El Kurdistán iraquí hacia la independencia

Giovanni Sale S.I.

Tras el referéndum del 25 de septiembre

El referéndum del 25 de septiembre acerca de la independencia del Kurdistán y de las regiones limítrofes recientemente ocupadas por los peshmerga —las fuerzas del Gobierno autónomo kurdo— ha dado, como estaba previsto, una victoria aplastante al «sí» (92 %). La pregunta propuesta a los votantes estaba formulada de forma clara y precisa a fin de no crear malentendidos: «¿Quieres que la región kurda y las áreas del Kurdistán fuera de la administración regional se conviertan en un Estado independiente?». La tasa de participación de los más de 5,2 millones de electores registrados superó el 72 %, lo que significa que gran parte de los partidos políticos kurdos —divididos en todo, menos en este punto— se han adherido a la propuesta del presidente Masud Barzani de iniciar un camino político —incluyendo elecciones parlamentarias— que conduzca a la declaración formal de la independencia del país.
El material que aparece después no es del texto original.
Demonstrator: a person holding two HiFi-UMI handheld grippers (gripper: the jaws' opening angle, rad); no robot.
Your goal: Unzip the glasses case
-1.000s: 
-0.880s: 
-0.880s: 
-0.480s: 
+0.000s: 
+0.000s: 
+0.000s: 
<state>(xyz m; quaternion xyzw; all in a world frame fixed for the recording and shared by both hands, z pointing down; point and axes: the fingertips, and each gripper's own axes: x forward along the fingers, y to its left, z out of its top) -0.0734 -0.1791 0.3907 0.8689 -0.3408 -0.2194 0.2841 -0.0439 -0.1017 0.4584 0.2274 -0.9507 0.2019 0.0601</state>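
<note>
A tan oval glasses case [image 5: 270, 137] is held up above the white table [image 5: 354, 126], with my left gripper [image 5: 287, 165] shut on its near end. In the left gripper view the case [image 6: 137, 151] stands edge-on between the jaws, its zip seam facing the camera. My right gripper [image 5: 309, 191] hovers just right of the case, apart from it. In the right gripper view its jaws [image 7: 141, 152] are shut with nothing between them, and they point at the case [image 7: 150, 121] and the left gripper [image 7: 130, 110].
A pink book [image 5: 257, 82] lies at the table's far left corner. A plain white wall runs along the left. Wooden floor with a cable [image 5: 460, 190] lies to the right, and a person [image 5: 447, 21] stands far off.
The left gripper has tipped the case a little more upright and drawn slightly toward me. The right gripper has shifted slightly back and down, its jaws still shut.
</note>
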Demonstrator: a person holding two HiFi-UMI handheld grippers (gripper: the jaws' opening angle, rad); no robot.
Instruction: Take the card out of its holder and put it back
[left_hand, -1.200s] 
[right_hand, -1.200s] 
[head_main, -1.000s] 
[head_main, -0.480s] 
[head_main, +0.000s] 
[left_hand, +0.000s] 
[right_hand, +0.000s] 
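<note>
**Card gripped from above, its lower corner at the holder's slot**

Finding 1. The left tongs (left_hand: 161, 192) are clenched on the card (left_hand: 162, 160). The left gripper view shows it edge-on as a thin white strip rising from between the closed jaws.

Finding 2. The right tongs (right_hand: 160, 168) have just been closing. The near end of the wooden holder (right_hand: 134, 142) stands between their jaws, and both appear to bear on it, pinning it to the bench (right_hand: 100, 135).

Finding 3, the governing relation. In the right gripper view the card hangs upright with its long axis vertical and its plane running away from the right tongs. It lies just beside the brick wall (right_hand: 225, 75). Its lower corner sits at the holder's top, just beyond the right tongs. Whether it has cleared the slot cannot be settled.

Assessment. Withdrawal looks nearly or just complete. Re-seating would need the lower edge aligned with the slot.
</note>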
La propuesta de referéndum, ya presente desde hace tiempo en la agenda política del Gobierno regional kurdo, había tenido mucha oposición por parte de todas las potencias de la región que, junto a los kurdos, combaten al Estado Islámico (EI), a saber, Turquía, Irán y el Gobierno central de Bagdad y sus aliados occidentales. Estos últimos —en particular Estados Unidos— temen, con razón, que ese hecho pueda perjudicar la lucha común contra el EI, todavía no derrotado del todo, y crear nuevos y graves desórdenes en Oriente Próximo.

Inmediatamente después del referéndum, el Gobierno de Bagdad declaró que no reconocía su validez formal y amenazó con una posible intervención militar contra aquellas fuerzas «que quieren desmembrar la unidad del país».[1] Tal como habían amenazado, las potencias regionales reaccionaron de inmediato a la consulta en referéndum. Turquía, que teme que la fiebre independentista pueda contagiar también a los kurdos de su propio territorio, desplegó soldados y medios blindados hacia la frontera con el Kurdistán y amenazó con «cerrar el grifo» del oleoducto que hace llegar el petróleo kurdo a Turquía y Europa, lo que llevaría al colapso de la débil economía kurda, ya depauperada por años de guerra. Irán, en cambio, interrumpió las comunicaciones aéreas y amenazó con bloquear los intercambios económicos entre los dos países.

Barzani declaró que ni Bagdad ni las potencias regionales pueden oponerse al voto popular libremente expresado y afirmó también que quería acoger en el nuevo Estado a todas las minorías que viven en los territorios recientemente ocupados por el ejército kurdo —cerca de 7 millones de iraquíes—. Después de la invasión del EI, los cristianos que huyeron de Mosul y de los pueblos de la llanura de Nínive hallaron acogida y protección en el Kurdistán. Algunos de ellos se han posicionado a favor de la independencia y afirman considerar el Kurdistán como su nueva patria.[2]

Los kurdos consideran la independencia del Kurdistán como un «resarcimiento» histórico y, al mismo tiempo, como un acto debido por el compromiso que han demostrado en la lucha contra el EI. De hecho, cuando en el verano de 2014 los combatientes del EI habían derrotado al ejército iraquí, fueron los peshmerga los que detuvieron su expansión hacia el norte del país. A partir de entonces, ellos forman parte de la coalición de los países que combaten al EI.